Everything in the listing that follows should be reproduced exactly except the pictures.

[Opening The data section]

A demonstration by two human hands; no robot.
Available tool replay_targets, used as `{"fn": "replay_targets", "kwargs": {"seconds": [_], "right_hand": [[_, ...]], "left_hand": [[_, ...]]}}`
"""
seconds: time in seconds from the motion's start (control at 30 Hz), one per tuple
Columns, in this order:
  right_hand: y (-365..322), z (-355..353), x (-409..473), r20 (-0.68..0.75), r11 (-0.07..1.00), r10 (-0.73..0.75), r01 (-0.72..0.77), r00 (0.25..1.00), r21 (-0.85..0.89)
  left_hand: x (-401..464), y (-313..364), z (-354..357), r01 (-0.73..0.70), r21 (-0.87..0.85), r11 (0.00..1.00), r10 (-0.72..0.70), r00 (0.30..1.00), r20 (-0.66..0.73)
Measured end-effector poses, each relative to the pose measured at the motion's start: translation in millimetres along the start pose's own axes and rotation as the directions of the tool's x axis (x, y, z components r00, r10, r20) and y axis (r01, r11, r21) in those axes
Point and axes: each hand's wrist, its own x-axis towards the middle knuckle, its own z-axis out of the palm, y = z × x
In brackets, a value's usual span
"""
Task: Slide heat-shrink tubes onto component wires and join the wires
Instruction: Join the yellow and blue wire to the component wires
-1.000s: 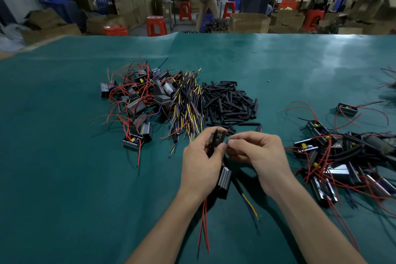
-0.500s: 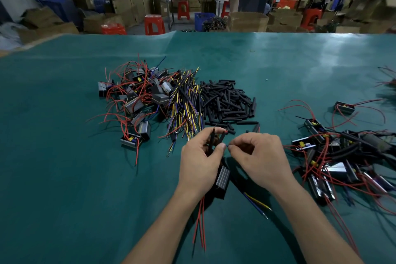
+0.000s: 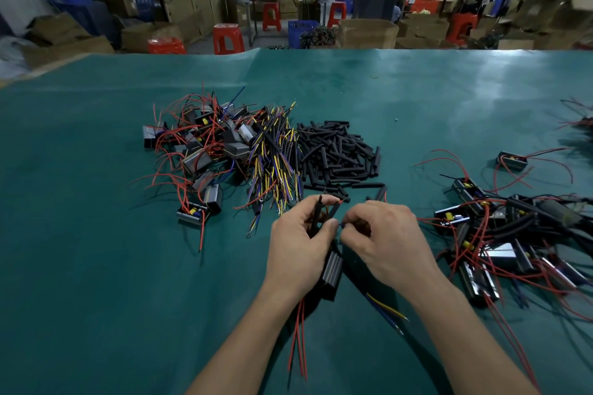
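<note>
My left hand point(image 3: 298, 247) grips a ribbed black and silver component point(image 3: 332, 269) whose red wires point(image 3: 298, 340) hang below my wrist. Two black heat-shrink tubes point(image 3: 316, 216) stick up between its fingers. My right hand point(image 3: 385, 237) pinches a thin wire end right beside my left thumb. A blue and yellow wire pair point(image 3: 385, 311) trails from under my right palm. What the fingertips hold between them is mostly hidden.
Beyond my hands lie a heap of components with red wires point(image 3: 199, 151), a bundle of yellow and blue wires point(image 3: 276, 157) and a pile of black tubes point(image 3: 337, 154). Finished components with tubes point(image 3: 500, 234) spread at the right on the green mat point(image 3: 96, 266).
My right hand has drawn closer to my left hand and curled tighter on the wire end. The blue and yellow wire pair has shifted a little under my right palm.
</note>
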Motion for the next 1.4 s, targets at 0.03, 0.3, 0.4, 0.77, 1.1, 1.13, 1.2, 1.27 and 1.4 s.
{"fn": "replay_targets", "kwargs": {"seconds": [0.03, 0.3, 0.4, 0.77, 1.1, 1.13, 1.2, 1.27, 1.4], "right_hand": [[0.4, 0.1, -0.1, 0.002, 1.000, 0.013, -0.013, 1.000, 0.024], [5.9, 3.4, -0.2, 0.035, 0.924, 0.207, -0.207, 0.978, 0.320], [7.5, 3.2, -0.3, 0.042, 0.920, 0.212, -0.214, 0.976, 0.327], [4.5, 4.1, -2.2, -0.037, 0.960, 0.133, -0.120, 0.990, 0.254], [4.9, 4.0, 0.3, -0.068, 0.901, 0.301, -0.260, 0.951, 0.349], [4.0, 5.3, 0.1, -0.039, 0.895, 0.296, -0.262, 0.954, 0.361], [3.8, 7.4, 0.4, -0.004, 0.872, 0.305, -0.277, 0.952, 0.403], [6.1, 8.3, 0.9, 0.036, 0.835, 0.329, -0.308, 0.944, 0.455], [10.5, 9.1, 0.4, 0.165, 0.707, 0.383, -0.403, 0.909, 0.581]], "left_hand": [[0.0, -0.1, 0.0, 0.000, -0.003, 1.000, 0.000, 1.000, 0.001], [-0.2, -1.0, -0.6, -0.013, -0.011, 1.000, 0.013, 1.000, 0.018], [-0.2, -1.5, -1.3, -0.007, -0.022, 1.000, 0.007, 1.000, 0.018], [0.7, -1.3, -1.0, -0.020, -0.009, 1.000, 0.021, 0.999, 0.032], [0.6, -2.9, -1.4, -0.017, -0.025, 1.000, 0.018, 0.999, 0.039], [0.7, -3.4, -1.5, -0.019, -0.029, 0.999, 0.020, 0.999, 0.039], [0.9, -4.0, -1.5, -0.018, -0.034, 0.999, 0.020, 0.999, 0.038], [0.9, -3.9, -1.3, -0.018, -0.040, 0.999, 0.020, 0.999, 0.042], [0.5, -2.5, -1.2, -0.028, -0.049, 0.998, 0.030, 0.999, 0.044]]}}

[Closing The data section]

■ Response below:
A demonstration by two human hands; no robot.
Available tool replay_targets, used as `{"fn": "replay_targets", "kwargs": {"seconds": [_], "right_hand": [[_, ...]], "left_hand": [[_, ...]]}}`
"""
seconds: time in seconds from the motion's start (control at 30 Hz), one per tuple
Columns, in this order:
  right_hand: y (-365..322), z (-355..353), x (-409..473), r20 (-0.68..0.75), r11 (-0.07..1.00), r10 (-0.73..0.75), r01 (-0.72..0.77), r00 (0.25..1.00), r21 (-0.85..0.89)
  left_hand: x (-401..464), y (-313..364), z (-354..357), r01 (-0.73..0.70), r21 (-0.87..0.85), r11 (0.00..1.00), r10 (-0.72..0.70), r00 (0.30..1.00), r20 (-0.66..0.73)
Measured end-effector poses, each relative to the pose measured at the motion's start: translation in millimetres along the start pose's own axes and rotation as the directions of the tool's x axis (x, y, z components r00, r10, r20) and y axis (r01, r11, r21) in those axes
Point and axes: each hand's wrist, its own x-axis towards the middle knuckle, its own z-axis out of the palm, y = z × x
In brackets, a value's usual span
"""
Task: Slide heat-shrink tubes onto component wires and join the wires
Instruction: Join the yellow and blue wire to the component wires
-1.000s: 
-0.500s: 
+0.000s: 
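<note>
My left hand point(image 3: 298, 247) grips a ribbed black and silver component point(image 3: 332, 269) whose red wires point(image 3: 298, 340) hang below my wrist. Two black heat-shrink tubes point(image 3: 316, 216) stick up between its fingers. My right hand point(image 3: 385, 237) pinches a thin wire end right beside my left thumb. A blue and yellow wire pair point(image 3: 385, 311) trails from under my right palm. What the fingertips hold between them is mostly hidden.
Beyond my hands lie a heap of components with red wires point(image 3: 199, 151), a bundle of yellow and blue wires point(image 3: 276, 157) and a pile of black tubes point(image 3: 337, 154). Finished components with tubes point(image 3: 500, 234) spread at the right on the green mat point(image 3: 96, 266).
My right hand has drawn closer to my left hand and curled tighter on the wire end. The blue and yellow wire pair has shifted a little under my right palm.
</note>
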Motion for the next 1.4 s, targets at 0.03, 0.3, 0.4, 0.77, 1.1, 1.13, 1.2, 1.27 and 1.4 s.
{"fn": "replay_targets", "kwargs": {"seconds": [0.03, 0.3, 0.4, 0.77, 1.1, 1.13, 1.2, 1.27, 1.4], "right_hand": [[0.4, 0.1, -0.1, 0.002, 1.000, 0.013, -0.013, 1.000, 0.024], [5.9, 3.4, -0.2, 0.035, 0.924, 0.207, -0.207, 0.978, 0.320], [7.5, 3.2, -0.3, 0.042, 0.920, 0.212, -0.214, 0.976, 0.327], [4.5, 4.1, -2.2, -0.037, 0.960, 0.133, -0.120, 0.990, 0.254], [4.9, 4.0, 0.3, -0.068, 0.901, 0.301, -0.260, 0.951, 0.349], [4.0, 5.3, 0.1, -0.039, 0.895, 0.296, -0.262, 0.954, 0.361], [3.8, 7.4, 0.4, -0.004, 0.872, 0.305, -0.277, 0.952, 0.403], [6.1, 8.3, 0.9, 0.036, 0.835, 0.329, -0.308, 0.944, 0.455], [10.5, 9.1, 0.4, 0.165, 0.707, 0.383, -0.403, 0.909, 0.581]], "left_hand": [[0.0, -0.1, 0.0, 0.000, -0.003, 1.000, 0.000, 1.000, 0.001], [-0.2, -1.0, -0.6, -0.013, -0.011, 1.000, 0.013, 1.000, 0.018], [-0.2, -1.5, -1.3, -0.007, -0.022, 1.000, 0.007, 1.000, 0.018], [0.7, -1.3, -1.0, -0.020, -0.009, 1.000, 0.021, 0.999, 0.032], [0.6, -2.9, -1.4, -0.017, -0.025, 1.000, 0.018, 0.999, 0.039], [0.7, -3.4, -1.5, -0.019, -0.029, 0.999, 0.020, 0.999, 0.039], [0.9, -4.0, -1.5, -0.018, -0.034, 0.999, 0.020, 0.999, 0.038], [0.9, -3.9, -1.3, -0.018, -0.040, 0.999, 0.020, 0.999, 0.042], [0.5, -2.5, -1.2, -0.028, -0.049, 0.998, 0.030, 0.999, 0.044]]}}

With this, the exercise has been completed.